John Petty Fitzmaurice, 1st Earl of Shelburne PC (Ire) (1706 – 14 May 1761), known as John FitzMaurice until 1751 and as The Viscount FitzMaurice between 1751 and 1753, was an Anglo-Irish peer and politician. He was the father of William Petty FitzMaurice, Prime Minister of Great Britain from 1782 to 1783.

Life
Born John FitzMaurice, Lord Shelburne was the second son of Thomas FitzMaurice, 1st Earl of Kerry, and Anne, daughter of Sir William Petty (1623–1687). He was the younger brother of William FitzMaurice, 2nd Earl of Kerry, and the nephew of Charles Petty, 1st Baron Shelburne and Henry Petty, 1st Earl of Shelburne. He was educated at Westminster School and was called to the Bar, Middle Temple, in 1727.

In 1751 he succeeded to the estates of his uncle the Earl of Shelburne (who had died childless) and assumed by Act of Parliament the surname of Petty in lieu of his patronymic. Later the same year he was raised to the Peerage of Ireland as Baron Dunkeron and Viscount FitzMaurice.
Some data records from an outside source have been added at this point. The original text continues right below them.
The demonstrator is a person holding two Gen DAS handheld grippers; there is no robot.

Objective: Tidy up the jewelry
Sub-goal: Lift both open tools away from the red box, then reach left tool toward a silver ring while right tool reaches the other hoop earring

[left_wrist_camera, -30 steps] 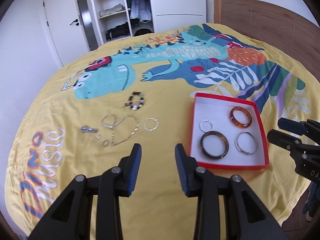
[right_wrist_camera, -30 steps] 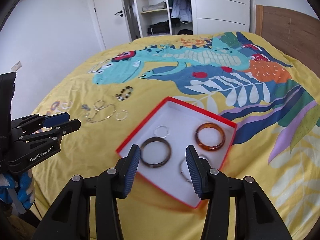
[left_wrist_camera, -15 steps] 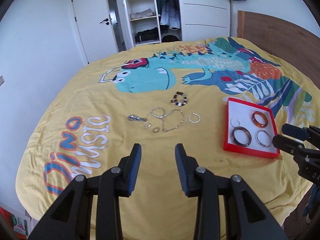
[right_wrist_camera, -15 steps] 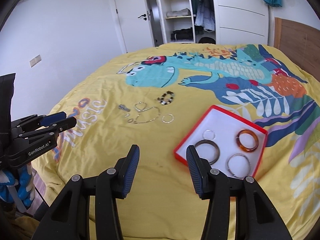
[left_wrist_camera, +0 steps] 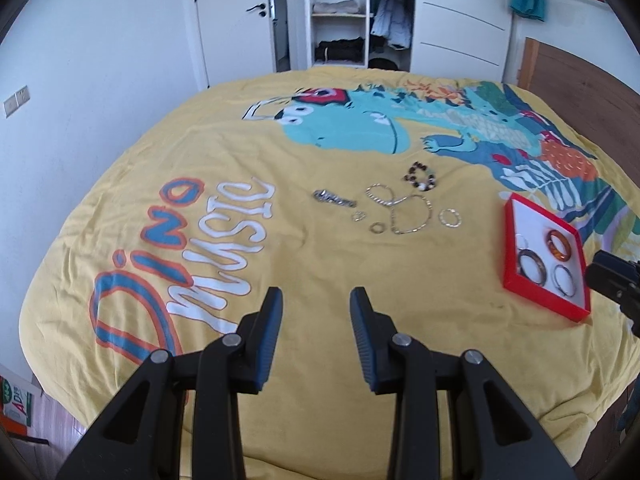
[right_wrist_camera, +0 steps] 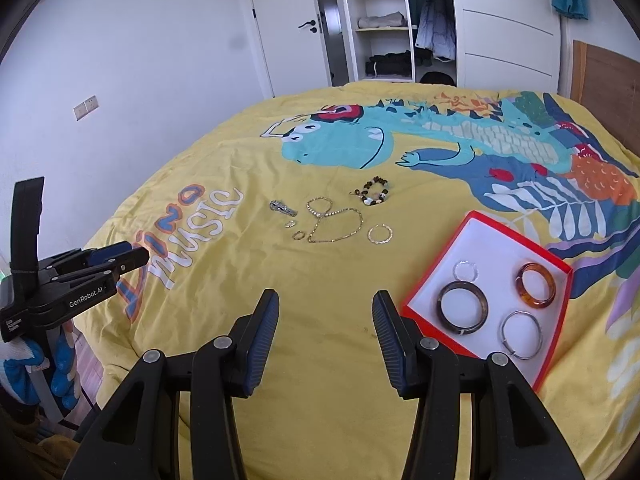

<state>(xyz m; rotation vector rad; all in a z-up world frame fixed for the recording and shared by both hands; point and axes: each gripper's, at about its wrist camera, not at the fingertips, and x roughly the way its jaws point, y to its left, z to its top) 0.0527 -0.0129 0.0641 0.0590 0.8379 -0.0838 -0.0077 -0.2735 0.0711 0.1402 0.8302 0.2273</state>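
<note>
A red box (right_wrist_camera: pixel 428 280) with a white inside lies on the yellow bedspread and holds several bangles: an amber one (right_wrist_camera: pixel 536 285), a dark one (right_wrist_camera: pixel 462 308), a silver one (right_wrist_camera: pixel 521 335) and a small hoop (right_wrist_camera: pixel 465 270). The box also shows in the left wrist view (left_wrist_camera: pixel 510 256). Loose on the spread lie a gold chain (right_wrist_camera: pixel 334 224), a beaded bracelet (right_wrist_camera: pixel 372 194), a gold hoop (right_wrist_camera: pixel 380 234), a silver clip (right_wrist_camera: pixel 282 208) and two small rings (right_wrist_camera: pixel 294 230). My left gripper (left_wrist_camera: pixel 316 312) and right gripper (right_wrist_camera: pixel 326 312) are open, empty and held above the bed's near edge.
The bed has a wooden headboard (left_wrist_camera: pixel 580 76) at the right. A white wall, a door (right_wrist_camera: pixel 288 32) and an open wardrobe (right_wrist_camera: pixel 396 20) stand behind it. The floor shows past the bed's left edge (left_wrist_camera: pixel 24 412).
Both grippers have pulled back and risen away from the box and jewelry. The whole bed now shows. The jaws stay open.
</note>
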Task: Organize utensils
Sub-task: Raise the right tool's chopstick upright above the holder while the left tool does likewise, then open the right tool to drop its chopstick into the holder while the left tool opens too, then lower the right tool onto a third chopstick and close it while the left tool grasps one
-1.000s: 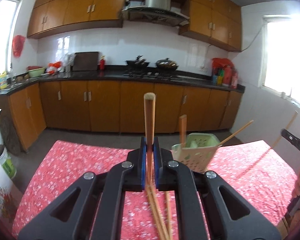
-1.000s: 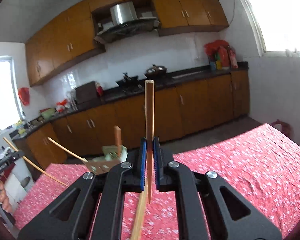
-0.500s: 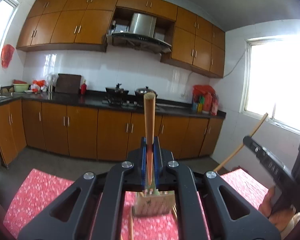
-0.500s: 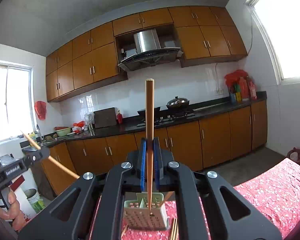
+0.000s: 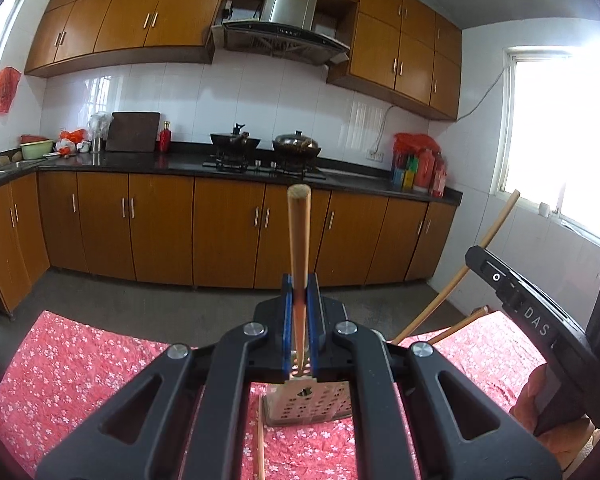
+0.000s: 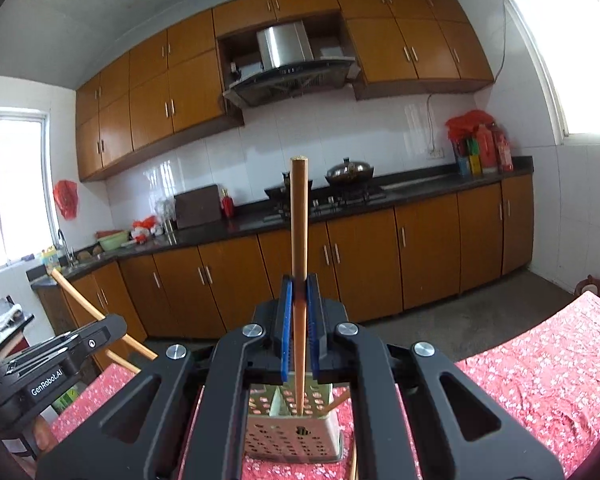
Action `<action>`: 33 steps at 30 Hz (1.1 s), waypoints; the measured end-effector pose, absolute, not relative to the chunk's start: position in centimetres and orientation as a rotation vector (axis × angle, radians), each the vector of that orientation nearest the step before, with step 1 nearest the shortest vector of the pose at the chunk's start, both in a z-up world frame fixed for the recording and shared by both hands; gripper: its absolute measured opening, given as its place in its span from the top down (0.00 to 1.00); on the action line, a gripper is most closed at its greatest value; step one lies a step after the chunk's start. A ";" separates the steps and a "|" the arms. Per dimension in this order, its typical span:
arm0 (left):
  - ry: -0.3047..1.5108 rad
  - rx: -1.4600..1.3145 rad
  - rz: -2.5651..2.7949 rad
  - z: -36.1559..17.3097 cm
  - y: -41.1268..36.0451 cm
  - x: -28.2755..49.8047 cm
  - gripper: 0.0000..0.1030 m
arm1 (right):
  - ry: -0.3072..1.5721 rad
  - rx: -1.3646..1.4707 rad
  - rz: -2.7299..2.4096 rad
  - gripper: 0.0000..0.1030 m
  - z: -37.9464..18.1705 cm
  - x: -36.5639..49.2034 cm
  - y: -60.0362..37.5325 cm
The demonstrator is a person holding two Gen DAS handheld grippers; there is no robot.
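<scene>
Chopsticks stand straight up, one in each gripper. The left gripper [image 5: 299,320] has its blue fingers [image 5: 287,320] squeezed tight on a wooden chopstick [image 5: 299,240]. The right gripper [image 6: 299,320] squeezes its own chopstick [image 6: 299,240] the same way. Both hang just above a pale holder with little holes [image 6: 296,436], which stands on the worktop with the red flowery cloth [image 6: 540,364]. The tip of the right chopstick pokes down into the holder. More chopsticks [image 5: 452,286] lean out of the holder to the side. Another one lies flat on the cloth beside the holder [image 5: 260,452]. A hand [image 5: 548,404] shows at the right edge of the left view
</scene>
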State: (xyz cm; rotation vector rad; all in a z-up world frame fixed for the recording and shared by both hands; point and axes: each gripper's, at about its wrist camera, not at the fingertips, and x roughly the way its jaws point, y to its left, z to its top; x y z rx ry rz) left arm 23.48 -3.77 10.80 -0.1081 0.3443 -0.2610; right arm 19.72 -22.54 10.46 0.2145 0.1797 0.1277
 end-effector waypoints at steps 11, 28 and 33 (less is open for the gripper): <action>0.345 -0.120 -0.239 11.0 -2.5 22.3 0.74 | 0.222 0.216 0.128 0.53 10.4 18.7 -22.9; 0.560 -0.060 -0.038 1.3 4.8 16.3 0.62 | 0.751 0.250 0.024 0.68 -3.1 16.3 -28.8; 0.727 -0.096 -0.046 -4.0 5.1 17.1 0.62 | 0.895 0.250 0.134 0.81 -7.9 16.7 -25.6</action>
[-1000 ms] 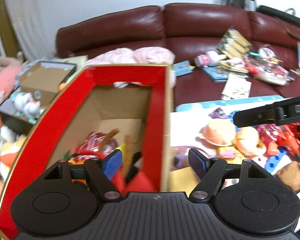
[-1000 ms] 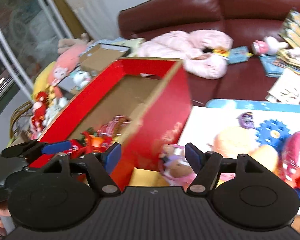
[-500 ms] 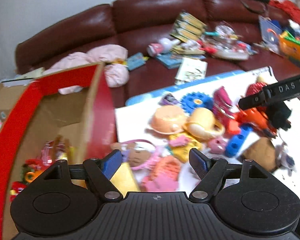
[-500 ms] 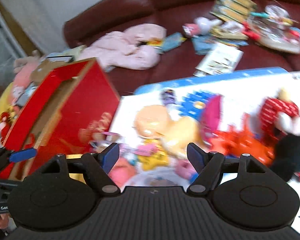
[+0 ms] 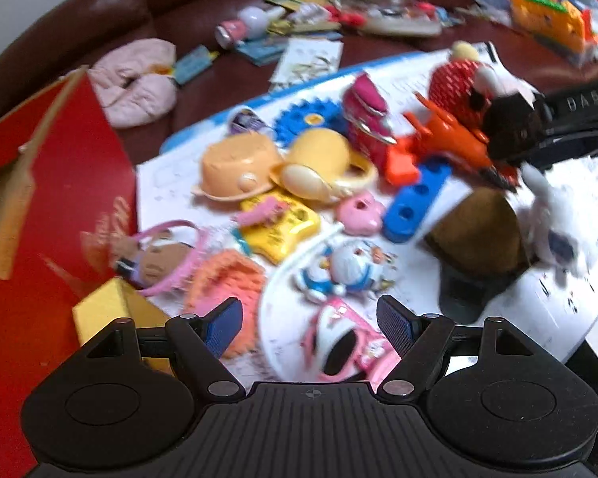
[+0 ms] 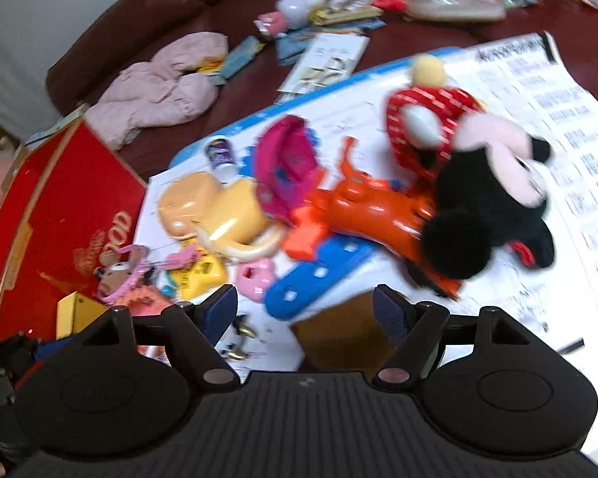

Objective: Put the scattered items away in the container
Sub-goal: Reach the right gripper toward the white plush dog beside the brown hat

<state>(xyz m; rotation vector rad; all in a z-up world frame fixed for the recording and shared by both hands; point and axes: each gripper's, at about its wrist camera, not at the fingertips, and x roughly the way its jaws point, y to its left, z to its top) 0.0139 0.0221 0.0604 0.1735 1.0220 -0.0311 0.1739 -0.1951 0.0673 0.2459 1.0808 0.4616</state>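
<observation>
Both grippers are seen spread and empty: left gripper (image 5: 310,320) above a white-and-blue cat figure (image 5: 349,267) at lower centre; right gripper (image 6: 305,306) above a blue perforated strip (image 6: 319,271). The red box (image 5: 59,215) is found at left of the worktop (image 5: 578,183).

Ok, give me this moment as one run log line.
left gripper: open, empty, above pink toy | right gripper: open, empty, above blue strip | red box: left of toy pile
</observation>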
Two years later the earldom of Shelburne was revived in his favour when he was made Earl of Shelburne, in the County of Wexford, in the Irish peerage.

In 1754 he bought Bowood Park, an estate between Chippenham and Calne in Wiltshire, and rebuilt the mansion there.

Political career 
FitzMaurice was High Sheriff of Kerry in 1732. In 1743 he entered the Irish House of Commons as one of two representatives for County Kerry, a seat he held until 1751.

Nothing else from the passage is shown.